Lög um menningarminjar. | Þingtíðindi | Alþingi

 

「文化法(Lög um menningarminjar)」とでも呼びましょうか、日本で言う文化財保護法でしょうね。第2条は国家遺産的なものについて定められ、第3条は「Fornminjar」ということで、Google翻訳の直訳は「アンティーク」になるんですが、考古学的に価値のある遺物、というところでしょうか。

 

3. gr.
Fornminjar

f. þingstaðir, meintir hörgar, hof og vé, brunnar, uppsprettur, álagablettir og aðrir staðir og kennileiti sem tengjast siðum, venjum, þjóðtrú eða þjóðsagnahefð,

 

とあります。アイスランド語はわかるはずもないのですが、「 þjóðtrú eða þjóðsagnahefð」は、「folklore」なので、民間伝承のようなものも含む、ということでしょう*4。恐らくこの部分が、「妖精の岩」が法律によって保護されていた、というくだりにつながるんでしょう。「妖精遺産保護法」なるものは存在せず、より幅広い文化財保護法によって、認定されていたんでしょう*5

 

日本語訳では、これを「妖精遺産保護法」なる珍妙な訳を当てはめてしまったわけですが、そういうのに特化した法律があるわけではない、ということなんですね*6

 

今日のまとめ

①北欧(アイスランド)には、「エルフ」伝承があり、道路工事などの際には祟りのような出来事も起こっているため、慎重になる場合もある。
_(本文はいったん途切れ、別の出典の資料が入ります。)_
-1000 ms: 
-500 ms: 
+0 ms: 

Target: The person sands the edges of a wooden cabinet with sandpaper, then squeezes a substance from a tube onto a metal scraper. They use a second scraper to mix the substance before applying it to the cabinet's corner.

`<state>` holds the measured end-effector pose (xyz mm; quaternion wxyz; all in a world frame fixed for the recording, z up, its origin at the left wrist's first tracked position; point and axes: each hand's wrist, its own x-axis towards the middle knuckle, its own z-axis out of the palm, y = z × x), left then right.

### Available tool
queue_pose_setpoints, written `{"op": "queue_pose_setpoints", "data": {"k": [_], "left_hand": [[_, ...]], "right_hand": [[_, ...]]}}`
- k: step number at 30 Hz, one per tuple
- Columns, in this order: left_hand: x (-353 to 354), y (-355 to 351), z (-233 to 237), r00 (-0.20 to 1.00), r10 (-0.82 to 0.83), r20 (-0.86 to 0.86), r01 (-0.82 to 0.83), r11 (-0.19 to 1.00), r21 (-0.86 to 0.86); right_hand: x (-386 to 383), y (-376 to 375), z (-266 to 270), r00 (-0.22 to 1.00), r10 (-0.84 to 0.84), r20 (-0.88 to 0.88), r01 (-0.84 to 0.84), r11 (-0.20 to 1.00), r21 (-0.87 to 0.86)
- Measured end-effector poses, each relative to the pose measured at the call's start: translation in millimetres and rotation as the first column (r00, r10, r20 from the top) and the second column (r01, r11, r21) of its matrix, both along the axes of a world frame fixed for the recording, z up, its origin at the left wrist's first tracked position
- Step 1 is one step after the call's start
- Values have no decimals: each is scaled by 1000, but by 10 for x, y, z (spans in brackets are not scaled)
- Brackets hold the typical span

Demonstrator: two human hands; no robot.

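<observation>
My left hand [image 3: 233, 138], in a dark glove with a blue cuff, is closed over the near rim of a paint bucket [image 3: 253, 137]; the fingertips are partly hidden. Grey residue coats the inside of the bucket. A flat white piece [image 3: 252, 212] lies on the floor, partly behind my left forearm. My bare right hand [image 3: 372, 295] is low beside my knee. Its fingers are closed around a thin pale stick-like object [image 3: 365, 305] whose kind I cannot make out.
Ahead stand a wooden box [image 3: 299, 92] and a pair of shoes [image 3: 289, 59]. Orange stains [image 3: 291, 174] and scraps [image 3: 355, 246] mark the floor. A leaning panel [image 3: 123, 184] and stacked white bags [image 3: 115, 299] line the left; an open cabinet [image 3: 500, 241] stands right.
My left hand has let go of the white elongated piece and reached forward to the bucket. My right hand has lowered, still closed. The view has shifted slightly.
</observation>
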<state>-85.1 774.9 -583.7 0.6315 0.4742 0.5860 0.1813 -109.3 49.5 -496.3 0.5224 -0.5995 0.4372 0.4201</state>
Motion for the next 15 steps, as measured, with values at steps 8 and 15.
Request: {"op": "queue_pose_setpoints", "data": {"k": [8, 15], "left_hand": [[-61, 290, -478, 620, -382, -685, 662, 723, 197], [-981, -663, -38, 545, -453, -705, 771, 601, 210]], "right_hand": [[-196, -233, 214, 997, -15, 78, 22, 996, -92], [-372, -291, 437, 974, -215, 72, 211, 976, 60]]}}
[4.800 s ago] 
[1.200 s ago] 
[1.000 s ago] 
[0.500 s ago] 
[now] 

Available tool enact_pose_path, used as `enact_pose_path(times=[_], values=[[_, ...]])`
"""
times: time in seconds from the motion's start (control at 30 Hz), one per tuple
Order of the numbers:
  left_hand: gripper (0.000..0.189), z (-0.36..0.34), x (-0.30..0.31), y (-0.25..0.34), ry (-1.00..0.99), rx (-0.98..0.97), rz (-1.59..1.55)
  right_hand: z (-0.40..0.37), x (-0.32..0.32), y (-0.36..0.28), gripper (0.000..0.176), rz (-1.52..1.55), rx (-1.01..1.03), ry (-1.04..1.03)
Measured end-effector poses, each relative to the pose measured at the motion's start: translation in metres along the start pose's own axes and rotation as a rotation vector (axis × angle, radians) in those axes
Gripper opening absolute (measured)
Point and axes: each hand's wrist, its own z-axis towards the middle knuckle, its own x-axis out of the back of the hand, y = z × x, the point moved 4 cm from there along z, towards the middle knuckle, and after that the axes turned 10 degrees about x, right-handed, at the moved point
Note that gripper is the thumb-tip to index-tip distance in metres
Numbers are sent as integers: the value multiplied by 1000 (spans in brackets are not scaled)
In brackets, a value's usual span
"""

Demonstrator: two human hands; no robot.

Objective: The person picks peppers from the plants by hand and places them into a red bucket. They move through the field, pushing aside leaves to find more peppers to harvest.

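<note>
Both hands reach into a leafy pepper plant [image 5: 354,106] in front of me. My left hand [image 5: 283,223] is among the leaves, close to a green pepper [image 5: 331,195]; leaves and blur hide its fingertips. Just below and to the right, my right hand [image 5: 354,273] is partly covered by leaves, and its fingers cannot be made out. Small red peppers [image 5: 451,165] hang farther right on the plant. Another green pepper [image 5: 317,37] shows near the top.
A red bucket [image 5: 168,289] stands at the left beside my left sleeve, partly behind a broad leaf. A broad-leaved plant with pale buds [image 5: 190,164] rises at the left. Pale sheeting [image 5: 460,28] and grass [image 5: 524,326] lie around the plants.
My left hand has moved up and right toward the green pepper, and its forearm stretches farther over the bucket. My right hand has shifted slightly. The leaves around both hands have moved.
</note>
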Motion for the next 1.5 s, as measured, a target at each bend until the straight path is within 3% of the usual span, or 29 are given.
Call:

②「妖精遺産保護法」によって遺物が定められているという記述がネット上にあるが、そのような法律自体はない。

③ただ、民間伝承なども含めたより広範な文化財保護法が設定されており、「エルフの岩」など、認定されているものも多い。

 

どうも「妖精」と書くと、ティンカーベルみたいなひらひらしたヤツを思い浮かべるのですが、北欧のそれは、「隠れた人」という名前のように、存在としてはもう少し霊的な感じがします。翻訳の難しいところです。

 

さて、当ブログは一週間に2回ぐらいの更新を心がけてきたのですが、最近は本業が忙しく、更新はしばらくペースダウンしていきます。一週間に1回ぐらいはペースを守りたいんですが、コメントなどは遅れてしまうこと、ご了承ください。

 

 

 

 

 

 

 

*1:they're the same size as you and I, they're just invisible to most of us

*2:

Huldufólk - Wikipedia

*3:

アイスランドの「隠された人々」 - レイキャビク西街ひとり日誌 (Blog from Iceland)

*4:この法律がいったい、無形も含むのかどうか、というのはよくわかりませんでした

*5:

というわけで、文化省みたいなところが、この法律の管轄のようなんですが、一応文化財マップのようなものはありました。

Minjastofnun Íslands | Kort af Íslandi | Loftmyndir af Íslandi | Íslandskort | Map of Iceland

ただ、くだんの岩がどれに属するのかはさっぱりわかりませんでした。

*6:

ちなみに、わざわざアイスランドの教育科学省に聞いた人もいました。